I want to talk about something I think we’ve lost, but I don’t want to sound like I’ve come down with a case of being old and cranky so I’m going to start off with what I like about the change. And it’s about change, like how there’s varying patterns now in pennies and nickels and the whole State Quarters series. Although at this point it isn’t really State Quarters anymore. They’ve moved on to pictures of National Parks Plus Other Park-y Things because they couldn’t think of national parks that are in some of the states out there. And then there were State Quarters for places that aren’t states, like the District of Columbia, Guam, New York City, Munchkinland, and Paris. But I don’t know how to group all this into a single name so I’m going to call them State Quarters and if someone wants to tell me that Arches National Park isn’t a State, they can come up where I can credibly threaten to poke them in the eye.

Anyway the State Quarters and other stuff project has been fun because it’s encouraged my tendencies towards coin-collecting. I don’t have any good reason to collect coins, except that they are shiny things that can be put into piles of things, and when you look at it that way it’s a wonder anyone does anything besides coin-collecting. The habit offers the obvious benefit that whenever I get change in any transaction, for fifteen years now, I’ve had to examine every single coin, adding a quick touch of suspicion and wondering whether I’ve got enough Commodore Perry Victory Memorial coins. (This is a surprisingly tricky question: I’ve been to Lake Erie, and there’s Commodore Perry Victory Memorials every 46 feet of shoreline, at least on the United States side of things. I haven’t been to the Canada side of the lake but imagine they’ve got a couple Throat-Clearing Followed By Explanations Starting, “You Have To Understand” Monuments along the Ontario shore.)

And eventually all this coin-collecting will really pay off when someday, presumably, I will die. Then whatever poor soul is tasked with the job of cleaning out my junk will get to bring stacks of coins into the coin shop, bringing a moment of sadness to anyone in the strip mall who catches sight of them, and learn that all these carefully collected State Quarters can be turned into a whole $22.50 in cash. It should be $25.00 — Philadelphia and Detroit mints, of course — but the coin shop charges a premium for counting out 100 quarters, after all, and they’re pretty sure it’s supposed to be ‘Denver’ mint anyway.

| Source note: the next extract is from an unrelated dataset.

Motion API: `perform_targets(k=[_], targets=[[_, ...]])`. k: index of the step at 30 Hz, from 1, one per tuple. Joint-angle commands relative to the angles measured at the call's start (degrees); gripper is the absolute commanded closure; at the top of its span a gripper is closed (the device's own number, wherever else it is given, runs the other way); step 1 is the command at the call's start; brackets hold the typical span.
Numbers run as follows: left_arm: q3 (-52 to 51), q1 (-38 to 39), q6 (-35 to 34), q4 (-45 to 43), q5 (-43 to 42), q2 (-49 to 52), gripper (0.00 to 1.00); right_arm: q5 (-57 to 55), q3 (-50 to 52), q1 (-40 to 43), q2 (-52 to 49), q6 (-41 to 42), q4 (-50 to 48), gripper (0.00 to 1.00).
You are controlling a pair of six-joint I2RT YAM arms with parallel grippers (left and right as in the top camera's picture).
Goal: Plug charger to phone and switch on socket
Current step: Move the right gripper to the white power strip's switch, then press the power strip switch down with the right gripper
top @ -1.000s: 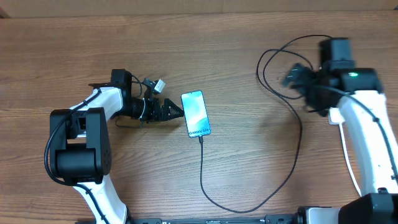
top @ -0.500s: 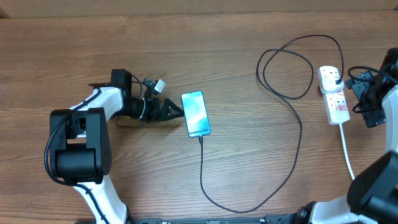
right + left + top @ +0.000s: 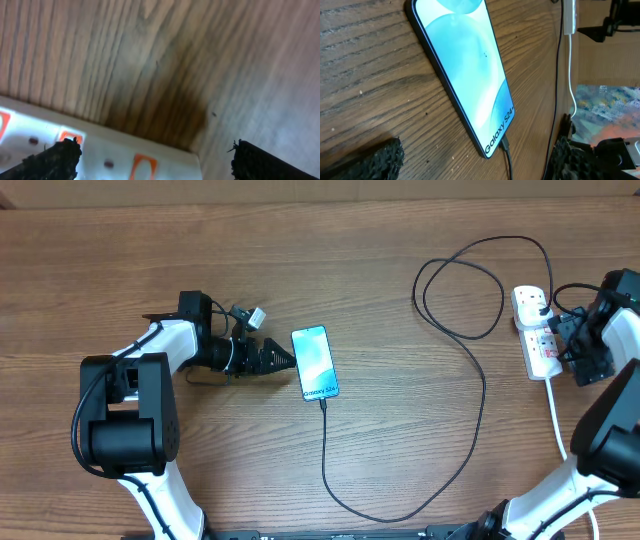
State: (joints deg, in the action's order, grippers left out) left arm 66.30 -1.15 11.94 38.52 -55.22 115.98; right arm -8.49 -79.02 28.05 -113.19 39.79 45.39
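The phone [image 3: 315, 363] was laid toward 9 o'clock of the table [image 3: 380, 240], with the charger [image 3: 484, 395] plugged in at its 6 o'clock end. The left gripper [image 3: 284, 360] was held spread wide at its 9 o'clock. The right gripper [image 3: 566, 345], equally spread, was held at 3 o'clock of the socket [image 3: 536, 330].

phone [image 3: 315, 363]: flat, lit light-blue screen up, centre-left | charger [image 3: 324, 445]: thin black cable, tip in phone's near edge, loops rightward, black plug in socket's far outlet | socket [image 3: 535, 330]: white strip, red markings, far right
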Motion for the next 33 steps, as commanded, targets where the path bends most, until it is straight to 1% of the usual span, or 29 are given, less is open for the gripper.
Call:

Now, I don’t want to get too cranky about the way things used to be, but I don’t see how kids growing up can appreciate how weird it is that they keep changing quarters five times a year. I grew up when coins were done the correct way, in that they were almost all the same except now and then you got a Bicentennial Quarter. It was stable. Oh, there was a bit of excitement when they changed the penny from being copper to being a copper-painted lump of high-fructose corn syrup in 1982, but the only kind of exciting penny was the one that was stuck as if glued to the tile right beside the toilet and was turning horribly green and who knew what kind of horrible things might befall the person who touched it but it was a whole penny and if you had that and 124 more of those you might buy a paperback collection of Hagar the Horrible strips next bookmobile day.

Today even the penny isn’t perfectly stable, and you can’t do the trick of offering to flip a penny and pick ‘the side showing Lincoln’s face’ because you can’t count on the tails side being the Lincoln Memorial and having a teeny tiny little Lincoln face inside there. You never could, but if you were the kind of kid who dreamed of someday being in an Encyclopedia Brown story you were sure you could pull that fast one on somebody, eventually, someday, and even that promise is lost. Encouraging these piles of coins to last after you die is great, but think of what we’re giving up.